I've recently learned that if fish have been shipped, and have been in the bags for several hours, you're better off *not* drip acclimating, because the ammonia they excrete while in the bag is largely less toxic because the excess CO2 in the shipping water lowers the pH. When you expose that tank water to the air, the CO2 off gasses, resulting in a pH jump up, which allows the ammonia to become toxic again, and quickly.
If you're still wanting to acclimate the fish, be sure to *immediately* add something to detoxify the water in order to offset the ammonia spike. The aforementioned Rachel O'Leary has a youtube video up about it, and she's not the only one.
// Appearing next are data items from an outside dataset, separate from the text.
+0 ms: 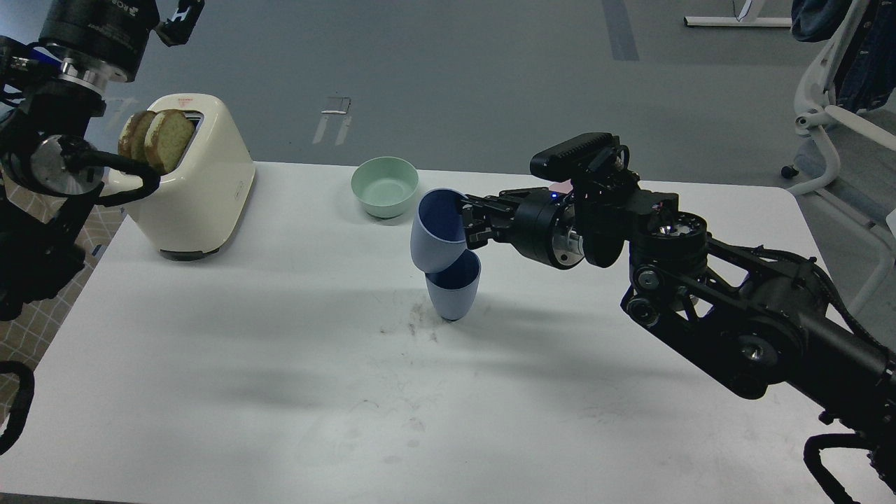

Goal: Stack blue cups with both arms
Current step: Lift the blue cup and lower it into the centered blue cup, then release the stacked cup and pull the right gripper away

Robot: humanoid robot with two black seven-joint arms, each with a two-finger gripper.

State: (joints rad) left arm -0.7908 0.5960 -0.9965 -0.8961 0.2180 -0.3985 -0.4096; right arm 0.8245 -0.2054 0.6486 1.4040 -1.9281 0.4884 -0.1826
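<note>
One blue cup (452,292) stands upright on the white table (280,364), near the middle. My right gripper (467,222) is shut on the rim of the second blue cup (434,235) and holds it tilted, mouth up and to the right. Its base sits at the mouth of the standing cup, partly inside it. My left gripper (171,15) is high at the top left corner, above the toaster, far from both cups; only part of it shows and its fingers are cut off by the frame edge.
A cream toaster (198,185) with two bread slices (157,140) stands at the table's back left. A mint-green bowl (385,185) sits behind the cups. A white office chair (840,119) stands off the table at the right.
</note>
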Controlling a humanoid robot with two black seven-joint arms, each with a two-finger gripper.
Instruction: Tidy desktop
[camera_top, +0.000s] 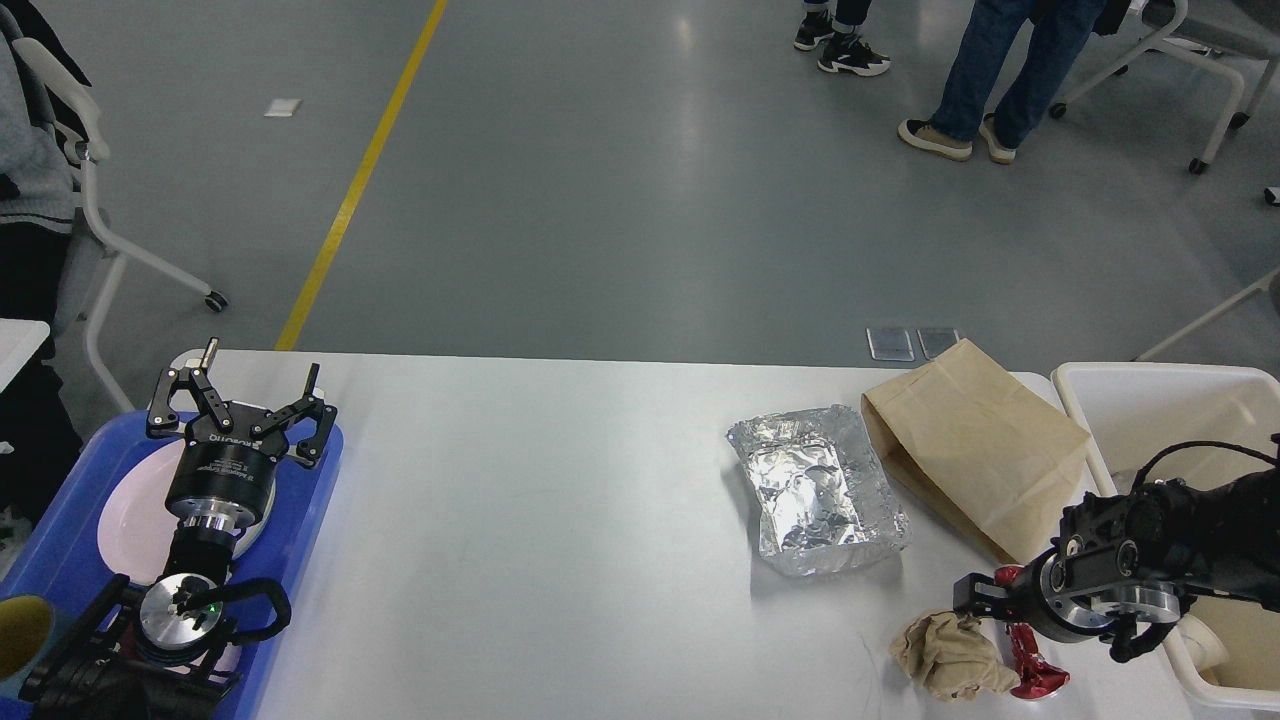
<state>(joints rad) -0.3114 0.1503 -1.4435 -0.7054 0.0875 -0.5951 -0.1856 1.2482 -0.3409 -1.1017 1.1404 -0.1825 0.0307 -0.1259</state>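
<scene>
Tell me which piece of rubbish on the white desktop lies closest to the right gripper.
The crumpled red foil wrapper, directly at the right gripper. The crumpled beige paper napkin lies just left; silver foil tray and brown paper bag lie farther back.

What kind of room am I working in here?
Probably an open office or lab test area: a smooth grey floor with a yellow line, wheeled office chairs, people standing nearby, and a white desktop strewn with rubbish.
</scene>
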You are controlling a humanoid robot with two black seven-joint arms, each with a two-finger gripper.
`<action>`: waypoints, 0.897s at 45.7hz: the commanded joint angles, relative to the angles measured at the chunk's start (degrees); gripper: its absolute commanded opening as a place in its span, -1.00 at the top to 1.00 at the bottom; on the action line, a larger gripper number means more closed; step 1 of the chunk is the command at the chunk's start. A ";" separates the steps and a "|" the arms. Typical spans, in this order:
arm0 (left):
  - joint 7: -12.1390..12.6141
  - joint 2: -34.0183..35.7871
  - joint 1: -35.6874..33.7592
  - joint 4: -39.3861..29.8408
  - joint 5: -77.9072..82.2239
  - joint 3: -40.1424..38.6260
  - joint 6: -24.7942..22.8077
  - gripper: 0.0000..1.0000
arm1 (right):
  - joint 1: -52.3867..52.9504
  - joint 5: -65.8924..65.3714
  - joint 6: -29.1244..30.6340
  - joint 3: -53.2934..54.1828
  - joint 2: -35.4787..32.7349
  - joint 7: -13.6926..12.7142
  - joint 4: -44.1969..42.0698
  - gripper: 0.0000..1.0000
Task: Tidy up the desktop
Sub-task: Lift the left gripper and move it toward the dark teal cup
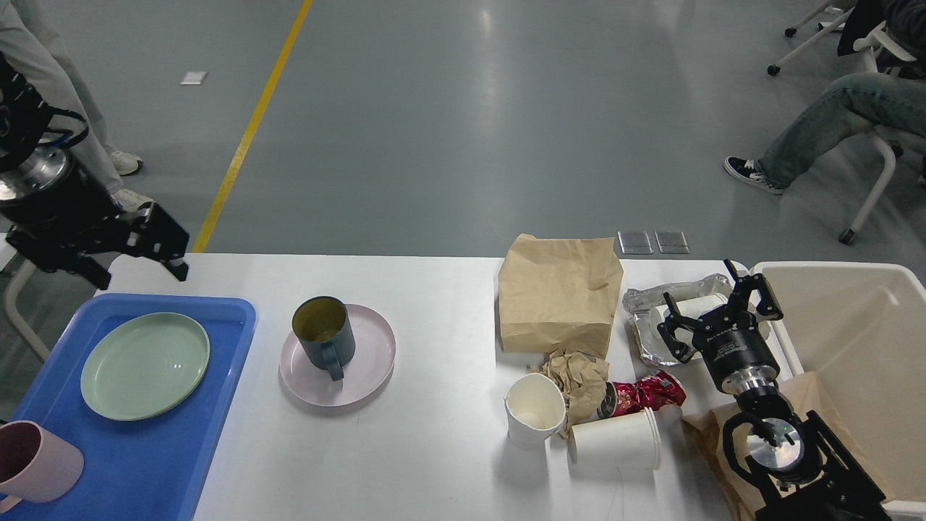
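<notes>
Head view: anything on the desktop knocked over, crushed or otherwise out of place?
Yes. On the desktop, one white paper cup lies on its side beside an upright, dented one. Crumpled brown paper and a crushed red wrapper sit behind them. The dark mug stands off-centre on the pink plate.
</notes>
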 commanded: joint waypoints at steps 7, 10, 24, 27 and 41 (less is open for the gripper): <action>0.23 -9.80 -17.51 -19.15 -15.71 4.41 1.19 -0.92 | 0.00 -0.02 -0.09 0.00 0.00 0.00 -0.01 -1.00; 0.23 -10.24 -21.20 -23.37 -16.50 4.15 2.07 -0.92 | 0.00 -0.02 -0.09 0.00 0.00 0.00 -0.01 -1.00; 3.22 -11.91 -25.34 -31.12 -15.90 4.32 5.59 -0.92 | 0.00 -0.02 -0.09 0.00 0.00 0.00 -0.01 -1.00; 2.87 -12.26 -25.25 -31.21 -15.89 4.32 5.50 -0.92 | 0.00 -0.02 -0.09 0.00 0.00 0.00 -0.01 -1.00; 2.25 -12.17 -24.20 -31.47 -17.64 4.32 7.25 -0.92 | 0.09 -0.02 -0.09 0.00 0.00 0.00 -0.01 -1.00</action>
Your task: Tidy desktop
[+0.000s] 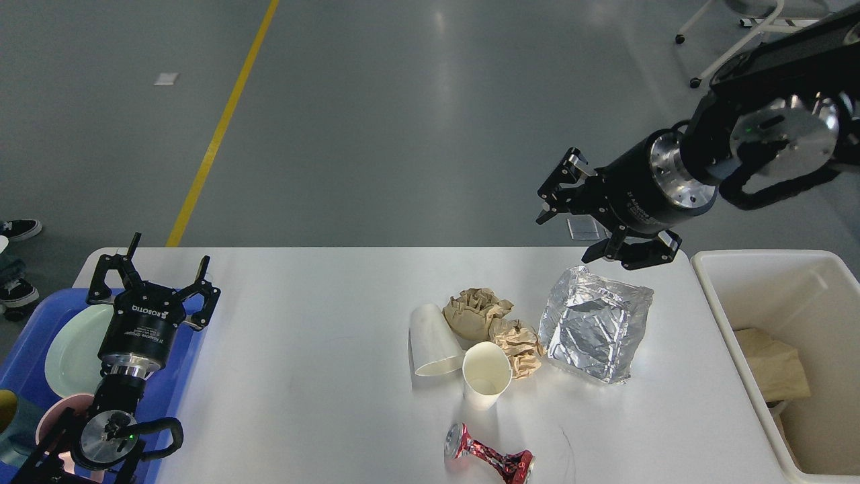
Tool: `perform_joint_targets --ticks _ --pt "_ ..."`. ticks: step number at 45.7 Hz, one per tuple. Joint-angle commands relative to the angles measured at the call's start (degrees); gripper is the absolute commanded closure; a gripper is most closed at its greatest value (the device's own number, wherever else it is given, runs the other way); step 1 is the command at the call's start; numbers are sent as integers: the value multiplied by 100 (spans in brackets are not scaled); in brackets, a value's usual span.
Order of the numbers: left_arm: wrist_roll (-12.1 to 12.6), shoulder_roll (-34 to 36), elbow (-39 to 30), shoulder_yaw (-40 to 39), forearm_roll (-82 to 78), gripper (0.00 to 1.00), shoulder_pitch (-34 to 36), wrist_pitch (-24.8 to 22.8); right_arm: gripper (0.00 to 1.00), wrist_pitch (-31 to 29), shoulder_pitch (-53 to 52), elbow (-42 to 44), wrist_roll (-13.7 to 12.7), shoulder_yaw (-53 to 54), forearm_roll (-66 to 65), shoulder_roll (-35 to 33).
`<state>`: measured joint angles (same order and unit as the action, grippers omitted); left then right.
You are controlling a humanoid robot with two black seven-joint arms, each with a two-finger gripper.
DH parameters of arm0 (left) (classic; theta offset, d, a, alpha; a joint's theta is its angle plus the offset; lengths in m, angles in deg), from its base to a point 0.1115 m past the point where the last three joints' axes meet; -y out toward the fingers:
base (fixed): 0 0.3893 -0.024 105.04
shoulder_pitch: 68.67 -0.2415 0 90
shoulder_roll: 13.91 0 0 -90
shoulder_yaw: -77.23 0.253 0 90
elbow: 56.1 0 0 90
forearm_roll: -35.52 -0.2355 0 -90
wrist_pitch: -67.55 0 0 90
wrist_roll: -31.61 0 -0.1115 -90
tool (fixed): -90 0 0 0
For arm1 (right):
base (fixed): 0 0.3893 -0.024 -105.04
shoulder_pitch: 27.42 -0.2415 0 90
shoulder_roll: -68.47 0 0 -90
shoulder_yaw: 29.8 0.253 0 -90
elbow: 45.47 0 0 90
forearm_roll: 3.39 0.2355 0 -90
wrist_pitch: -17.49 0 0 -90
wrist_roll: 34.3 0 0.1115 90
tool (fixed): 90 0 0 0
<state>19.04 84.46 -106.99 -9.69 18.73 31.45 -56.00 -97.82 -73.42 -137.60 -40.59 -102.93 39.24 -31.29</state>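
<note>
White matte desktop (322, 376), rubbish clustered mid-table.
Right gripper (594, 225) hangs spread and empty above the crinkled silver foil bag (594, 329) (slippery, probably); a shallow pinch could drop it.

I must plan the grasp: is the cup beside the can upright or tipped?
Upright: the cup stands with its open mouth up, inside visible.

Bright, even overhead light fills the scene, leaving pale streaks of glare on the grey floor (437, 101). Objects cast soft, short shadows on the desktop (322, 336); focus is sharp throughout.
</note>
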Motion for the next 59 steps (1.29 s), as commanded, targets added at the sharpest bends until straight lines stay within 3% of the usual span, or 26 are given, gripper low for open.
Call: perform_joint_targets --ticks 1,4,18,43,59 --pt "-8 -3 0 0 0 4 -1 -2 23 878 845 3 -31 45 1403 -9" --pt "-8 -3 0 0 0 4 -1 -2 16 1291 1214 3 -31 97 2177 -18" --pt "-8 -3 0 0 0 4 -1 -2 18 2663 2516 327 -84 247 4596 -79" --pt "-8 -3 0 0 0 4 -1 -2 20 2699 4792 2147 -136 1196 4605 -9" --pt "-8 -3 0 0 0 4 -1 -2 20 2725 5733 3281 -611 1425 4614 413"
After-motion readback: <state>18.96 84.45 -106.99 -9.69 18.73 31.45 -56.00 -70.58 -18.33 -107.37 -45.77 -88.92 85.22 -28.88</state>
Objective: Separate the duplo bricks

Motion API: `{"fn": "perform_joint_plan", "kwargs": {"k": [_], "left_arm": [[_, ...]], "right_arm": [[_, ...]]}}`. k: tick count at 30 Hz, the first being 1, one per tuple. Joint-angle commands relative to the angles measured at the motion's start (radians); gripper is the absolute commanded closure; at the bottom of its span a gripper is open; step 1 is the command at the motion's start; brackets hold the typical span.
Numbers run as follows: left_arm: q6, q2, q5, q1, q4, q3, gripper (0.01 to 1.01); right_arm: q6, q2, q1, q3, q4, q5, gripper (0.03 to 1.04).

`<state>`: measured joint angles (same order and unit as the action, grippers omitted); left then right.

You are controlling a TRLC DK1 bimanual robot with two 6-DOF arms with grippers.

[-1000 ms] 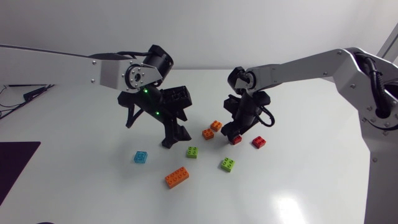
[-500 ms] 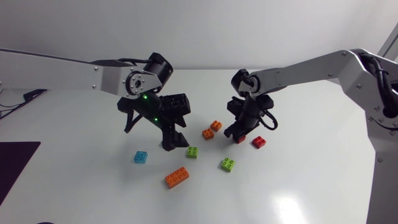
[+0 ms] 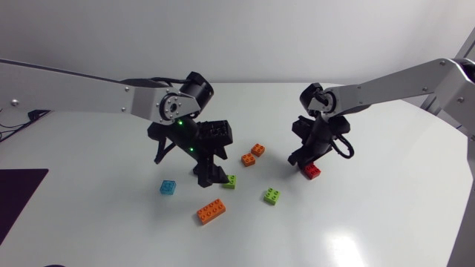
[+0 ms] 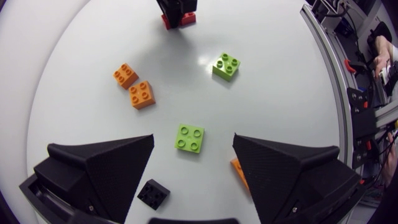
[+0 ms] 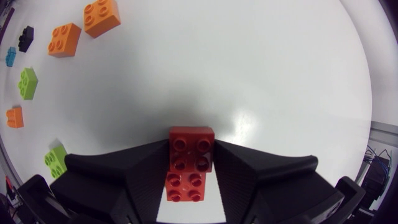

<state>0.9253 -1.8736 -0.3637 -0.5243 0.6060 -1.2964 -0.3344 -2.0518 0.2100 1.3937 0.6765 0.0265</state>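
Pinching two glossy, studded red bricks point(image 5: 191, 149), my right claw point(image 5: 191, 163) rests on the smooth white counter point(image 5: 249, 62). My left claw point(image 4: 193, 140) gapes wide around a square green brick point(image 4: 189, 137), untouched; two orange bricks point(image 4: 142, 94) lie ahead.

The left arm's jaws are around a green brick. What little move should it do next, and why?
Probably the left gripper should sink a little and close on the green brick. Its jaws stand wide open, one on each side of that brick, and neither touches it yet, so the brick looks lined up for a grasp.
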Motion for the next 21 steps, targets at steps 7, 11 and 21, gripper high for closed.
{"fn": "perform_joint_plan", "kwargs": {"k": [7, 11, 21], "left_arm": [[0.162, -0.096, -0.020, 0.000, 0.000, 0.020, 0.146], [0.184, -0.124, -0.029, 0.000, 0.000, -0.007, 0.162], [0.191, -0.217, -0.027, -0.016, 0.012, -0.101, 0.269]], "right_arm": [[-0.057, 0.127, 0.023, -0.117, -0.064, -0.002, 0.07], [-0.072, 0.171, 0.028, -0.160, -0.094, -0.002, 0.07], [-0.109, 0.260, 0.008, -0.228, -0.126, -0.028, 0.07]]}}
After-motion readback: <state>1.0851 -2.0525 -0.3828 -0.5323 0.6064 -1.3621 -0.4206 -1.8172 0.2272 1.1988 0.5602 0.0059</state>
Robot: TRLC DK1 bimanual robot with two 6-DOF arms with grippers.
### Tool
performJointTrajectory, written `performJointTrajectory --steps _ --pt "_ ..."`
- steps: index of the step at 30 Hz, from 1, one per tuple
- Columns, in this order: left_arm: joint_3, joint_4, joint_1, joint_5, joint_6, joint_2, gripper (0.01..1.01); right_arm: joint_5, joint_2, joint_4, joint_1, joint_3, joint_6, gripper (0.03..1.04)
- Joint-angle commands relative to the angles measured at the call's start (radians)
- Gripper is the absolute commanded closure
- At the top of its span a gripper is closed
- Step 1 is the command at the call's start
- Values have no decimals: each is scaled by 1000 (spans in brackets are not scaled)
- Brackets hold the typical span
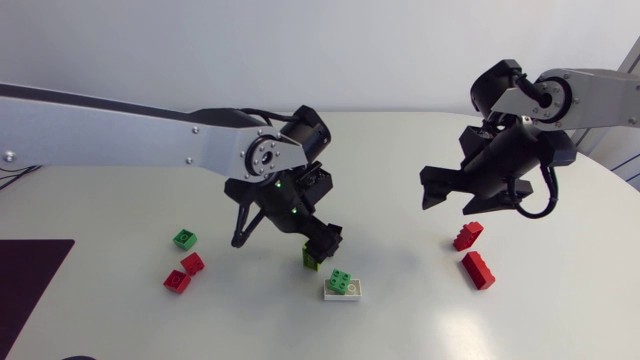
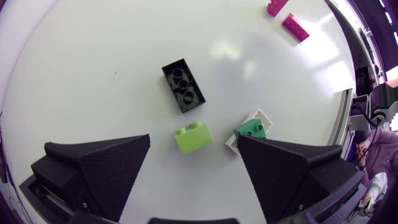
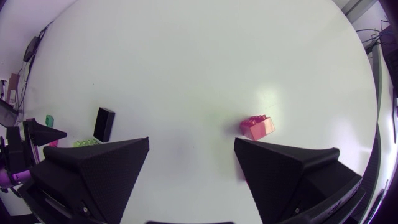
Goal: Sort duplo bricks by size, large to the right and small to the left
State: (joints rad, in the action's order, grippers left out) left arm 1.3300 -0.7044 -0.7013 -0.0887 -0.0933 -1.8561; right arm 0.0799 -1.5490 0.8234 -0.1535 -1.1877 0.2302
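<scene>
Left wrist view places the lime brick (image 2: pixel 193 137) squarely between the spread fingers of the left gripper (image 2: pixel 193 142), touching neither. Its long axis runs nearly finger to finger, so closing would likely meet its short ends. The left arm is plainly the nearer. A black brick (image 2: pixel 183 85) lies just ahead (the head view hides it behind the arm). The right gripper (image 1: pixel 448 200), fingers apart and empty, hangs near the red bricks (image 1: pixel 478 270).

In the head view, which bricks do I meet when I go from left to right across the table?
small red brick → lime brick → green brick sitting on the white brick → long red brick. Bricks overlapping these sideways are left out.
</scene>
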Motion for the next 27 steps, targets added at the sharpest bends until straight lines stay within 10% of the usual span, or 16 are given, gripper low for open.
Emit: performJointTrajectory --steps 1,27 --pt "35 -23 -7 15 26 -55 51 8 10 -7 19 23 -17 80" --pt "89 -37 -17 52 27 -137 120 47 15 -33 91 65 -55 82"
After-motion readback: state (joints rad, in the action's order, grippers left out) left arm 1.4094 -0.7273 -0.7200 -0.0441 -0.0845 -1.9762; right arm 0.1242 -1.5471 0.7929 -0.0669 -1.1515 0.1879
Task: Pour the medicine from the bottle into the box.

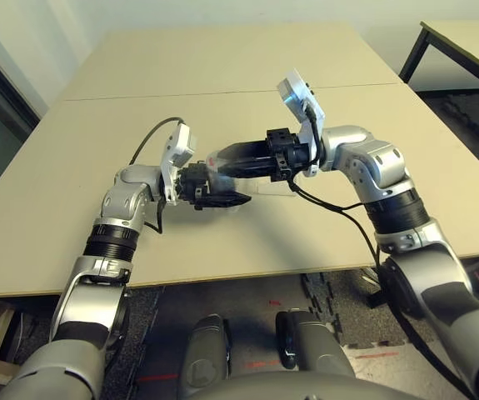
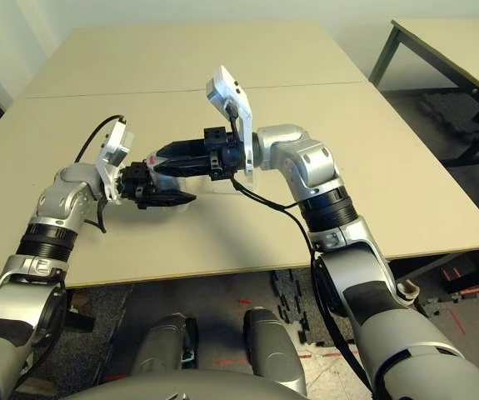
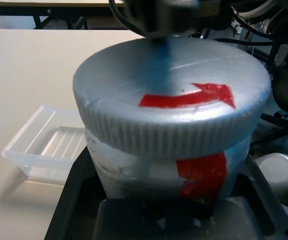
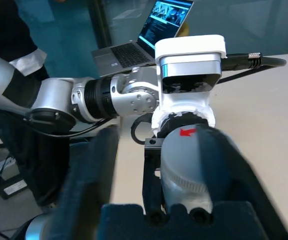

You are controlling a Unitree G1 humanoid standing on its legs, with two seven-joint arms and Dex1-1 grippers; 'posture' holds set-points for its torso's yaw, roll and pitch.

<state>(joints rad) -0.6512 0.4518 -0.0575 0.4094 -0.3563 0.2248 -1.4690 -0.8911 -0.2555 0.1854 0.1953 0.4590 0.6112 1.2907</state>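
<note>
A broad beige table point(image 1: 247, 242) spreads across the scene, with a thin seam line point(image 1: 222, 93) running side to side across its far half; a second table point(image 1: 464, 37) with a pale top and dark legs stands well apart at the far right; dark floor mats point(image 1: 472, 108) lie on the floor beneath that table; in the right wrist view an open laptop point(image 4: 144, 35) with a lit screen rests on a surface in the background.
</note>
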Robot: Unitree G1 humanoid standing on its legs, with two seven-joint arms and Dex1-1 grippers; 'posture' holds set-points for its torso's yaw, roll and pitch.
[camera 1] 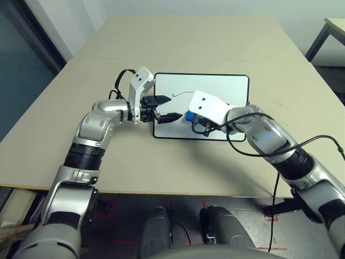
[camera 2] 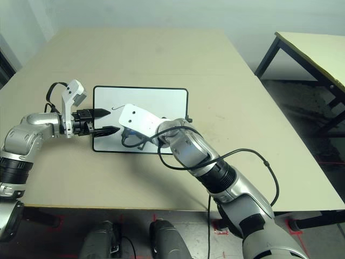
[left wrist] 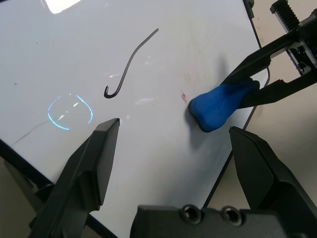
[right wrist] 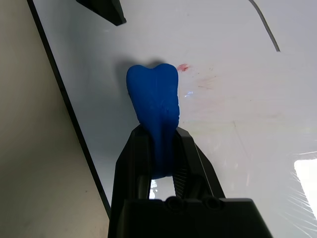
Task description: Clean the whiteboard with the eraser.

I didn't *know* that until last week, so it's fresh in the mind still. I'm surprised I hadn't picked it up from someone on here earlier.
I mean, I know I had been gone for a few years as a result of some changes in work and mental health (the lack of ethics at my job was brutal to my mental health; I've since left that environment). It was all I could do to keep the stock I had in my 55 alive as long as I did, and I still have my BN, but everything else aged out, it seems. I took some time to watch some videos on Youtube, and saw three people that seem pretty knowledgeable say the same thing, and it sounds pretty logical if you understand the chemistry portion of it. I just knew enough to know that the shipping water is usually high in CO2 and ammonia.
There might be instances where it could be true, but the pH would have to get under 7 for that to happen (ammonia<->ammonium remember), so it was either very soft and neutral to begin with. I've worked in that industry and I measured the pH in bags and most farms, wholesalers and shops do not use these kind of conditions. Fish aren't fed before shipping overnight, bags are filled with oxygen not air, and coal is often added too. When normal stocking is observed for bags, it is not a concern.
pH not temperature is why you drip, I always do it and recommend everyone does it.